WORK TO COMPLETE. Print the whole listing again exactly, keeping no pictures in it.

INPUT DATA.

──────────

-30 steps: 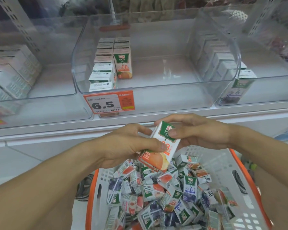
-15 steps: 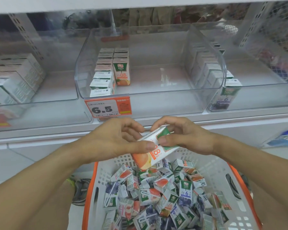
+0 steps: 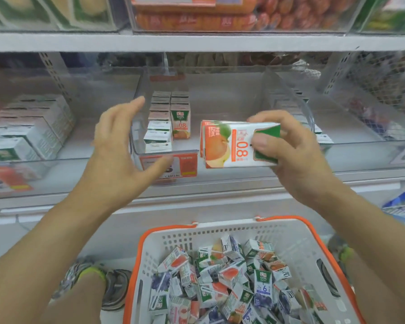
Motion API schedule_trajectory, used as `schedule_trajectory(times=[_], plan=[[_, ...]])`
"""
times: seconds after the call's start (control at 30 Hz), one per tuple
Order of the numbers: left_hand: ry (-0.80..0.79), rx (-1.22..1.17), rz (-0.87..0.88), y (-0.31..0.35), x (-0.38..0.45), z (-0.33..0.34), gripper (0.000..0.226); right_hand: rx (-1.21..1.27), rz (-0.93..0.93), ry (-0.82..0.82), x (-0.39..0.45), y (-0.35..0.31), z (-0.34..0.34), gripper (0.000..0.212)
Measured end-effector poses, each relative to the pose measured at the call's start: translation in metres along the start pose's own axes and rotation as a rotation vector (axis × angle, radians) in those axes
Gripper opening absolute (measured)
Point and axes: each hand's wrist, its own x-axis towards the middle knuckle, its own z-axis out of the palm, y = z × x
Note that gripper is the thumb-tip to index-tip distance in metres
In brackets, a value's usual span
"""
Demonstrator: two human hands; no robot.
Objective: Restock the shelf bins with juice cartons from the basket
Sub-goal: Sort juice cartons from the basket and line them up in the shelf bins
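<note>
An orange juice carton (image 3: 237,146) is held sideways in the right hand (image 3: 288,146), pinched at its green top end only, in front of the middle shelf bin (image 3: 220,157). The left hand (image 3: 119,146) is spread wide with nothing in its grip, hovering by the bin's left corner near the price tag (image 3: 171,166). Since only one end is pinched, the carton could probably be tipped or dropped if it gets clipped on the clear front wall on the way in. It's also lying flat, so it would likely need to be turned upright first, or the neat rows of cartons (image 3: 168,122) already standing at the left of the bin could be knocked over. The rest of the stock is piled loose in the basket (image 3: 220,232) below, so a dropped one would at least be caught there, most likely.
</note>
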Motion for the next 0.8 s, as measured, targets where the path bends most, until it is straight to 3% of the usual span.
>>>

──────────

TASK OUTPUT.
-30 steps: 
-15 steps: 
+0 steps: 
Motion API schedule_trajectory, used as `schedule_trajectory(times=[_], plan=[[_, ...]])`
"""
times: seconds after the call's start (control at 30 Hz), one per tuple
Order of the numbers: left_hand: ry (-0.80..0.79), rx (-1.22..1.17), rz (-0.87..0.88), y (-0.31..0.35), x (-0.38..0.45), z (-0.33..0.34), gripper (0.000..0.226); right_hand: rx (-1.21..1.27), rz (-0.93..0.93), ry (-0.82..0.82), x (-0.39..0.45), y (-0.35..0.31), z (-0.34..0.34), gripper (0.000..0.212)
Measured end-effector poses, each relative to the pose measured at the call's start: translation in metres along the start pose's own axes and rotation as a rotation vector (axis × angle, radians) in those axes
Gripper opening absolute (measured)
Point and axes: each hand's wrist, its own x-axis towards the middle knuckle, its own z-axis out of the palm, y = z × x
Note that gripper is the thumb-tip to index-tip distance in metres
In brackets, a value's usual span
"""
Demonstrator: two human hands; no robot.
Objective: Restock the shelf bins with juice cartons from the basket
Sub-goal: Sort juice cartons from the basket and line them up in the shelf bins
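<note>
An orange juice carton (image 3: 237,146) is held sideways in the right hand (image 3: 288,146), pinched at its green top end only, in front of the middle shelf bin (image 3: 220,157). The left hand (image 3: 119,146) is spread wide with nothing in its grip, hovering by the bin's left corner near the price tag (image 3: 171,166). Since only one end is pinched, the carton could probably be tipped or dropped if it gets clipped on the clear front wall on the way in. It's also lying flat, so it would likely need to be turned upright first, or the neat rows of cartons (image 3: 168,122) already standing at the left of the bin could be knocked over. The rest of the stock is piled loose in the basket (image 3: 220,232) below, so a dropped one would at least be caught there, most likely.
</note>
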Motion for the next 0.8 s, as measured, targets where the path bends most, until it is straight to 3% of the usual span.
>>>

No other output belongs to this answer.